A partir de là, il a fallu rechercher l’histoire de chacun. Aujourd’hui, par le biais de l’Asphan, en voici une partie qui vous est présentée."
Monique Guillet 


 Docteur René LAENNEC 
par Charles Mazelin/1882-1968

Timbre émis en 1952
N° 936 au catalogue Yvert et Tellier. 


Médecin français, René Laennec est né le 7 février 1781 à Quimper, fils et petit-fils d’avocats. Son oncle est médecin à Nantes, professeur et directeur de l’Ecole de Médecine, il était recteur de l’université de Nantes avant sa destitution au début de la Révolution.

René Laennec va suivre l’exemple de cet oncle. En 1800, il étudie à Paris à l’Hôpital de la Charité avec, entre autre, pour professeur, Guillaume Dupuytren. René obtient son diplôme de Docteur en 1804.
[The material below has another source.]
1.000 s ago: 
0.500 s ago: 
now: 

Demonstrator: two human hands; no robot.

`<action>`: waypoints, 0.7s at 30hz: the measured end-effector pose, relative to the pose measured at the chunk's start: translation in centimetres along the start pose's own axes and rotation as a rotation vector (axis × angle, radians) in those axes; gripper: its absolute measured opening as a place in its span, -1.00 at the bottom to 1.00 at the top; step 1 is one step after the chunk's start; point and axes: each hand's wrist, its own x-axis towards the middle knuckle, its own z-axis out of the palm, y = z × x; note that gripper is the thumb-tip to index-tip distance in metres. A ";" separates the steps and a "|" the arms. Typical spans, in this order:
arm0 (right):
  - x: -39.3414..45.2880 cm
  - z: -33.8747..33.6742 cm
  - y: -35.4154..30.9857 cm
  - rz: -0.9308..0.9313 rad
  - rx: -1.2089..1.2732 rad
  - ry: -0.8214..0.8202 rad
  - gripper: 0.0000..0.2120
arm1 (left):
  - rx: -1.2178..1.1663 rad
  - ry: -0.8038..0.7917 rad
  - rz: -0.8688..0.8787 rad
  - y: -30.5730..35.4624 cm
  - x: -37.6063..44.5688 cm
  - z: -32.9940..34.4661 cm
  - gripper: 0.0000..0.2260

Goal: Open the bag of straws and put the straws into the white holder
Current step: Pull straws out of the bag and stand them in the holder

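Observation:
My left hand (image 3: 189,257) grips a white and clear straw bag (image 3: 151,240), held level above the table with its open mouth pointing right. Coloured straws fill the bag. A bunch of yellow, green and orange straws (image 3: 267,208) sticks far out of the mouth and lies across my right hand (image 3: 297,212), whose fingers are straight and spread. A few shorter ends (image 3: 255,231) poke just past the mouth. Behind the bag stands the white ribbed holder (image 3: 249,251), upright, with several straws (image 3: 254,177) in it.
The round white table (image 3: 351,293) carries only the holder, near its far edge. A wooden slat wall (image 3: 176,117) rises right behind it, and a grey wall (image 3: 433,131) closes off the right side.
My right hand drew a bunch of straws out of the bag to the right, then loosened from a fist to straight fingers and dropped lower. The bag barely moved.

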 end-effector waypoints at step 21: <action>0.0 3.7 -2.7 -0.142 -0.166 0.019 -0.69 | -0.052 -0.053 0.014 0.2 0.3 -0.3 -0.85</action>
Il s’oriente vers la recherche des maladies à partir des autopsies, notamment la cirrhose. En 1916, René est nommé à l’Hôpital Necker et s’intéresse aux maladies pulmonaires en utilisant la « percussion » (étude du bruit) par la frappe des doigts sur les organes.

C’est alors que tout à fait par hasard, lors d’une promenade dans un jardin public, il vit des enfants jouer autour d’une pile de poutres en bois. L’un d’eux s’amusait à gratter sur l’extrémité d’une des poutres, René Laennec, de l’autre côté, perçut le bruit. Il colla son oreille à l’autre extrémité de la poutre et entendit parfaitement le son produit par le grattage de l’enfant. Aussitôt, il comprit qu’il pouvait imaginer un conduit qui transmettrait les sons internes du corps humain.

Ainsi, en février 1816, René inventa le « stéthoscope » (du grec stethos, voulant dire poitrine), appelé alors « pectoriloque ». On peut désormais analyser les bruits corporels internes ce qui s’avère très utile pour les maladies respiratoires dont la phtisie (ou tuberculose).

En 1818, il présente ses découvertes à l’Académie des Sciences. En 1819, il publie un traité d’auscultation médiate où il classe les bruits émis dans le thorax. En 1822, il entre au Collège de France. Il réorganise la Faculté de Médecine et un peu plus tard, il est nommé titulaire de la Chaire de clinique interne à l’Hôpital de la Charité.

René Laennec meurt le 13 août 1826, à l’âge de 45 ans, dans son manoir de Ploaré à Douarnenez.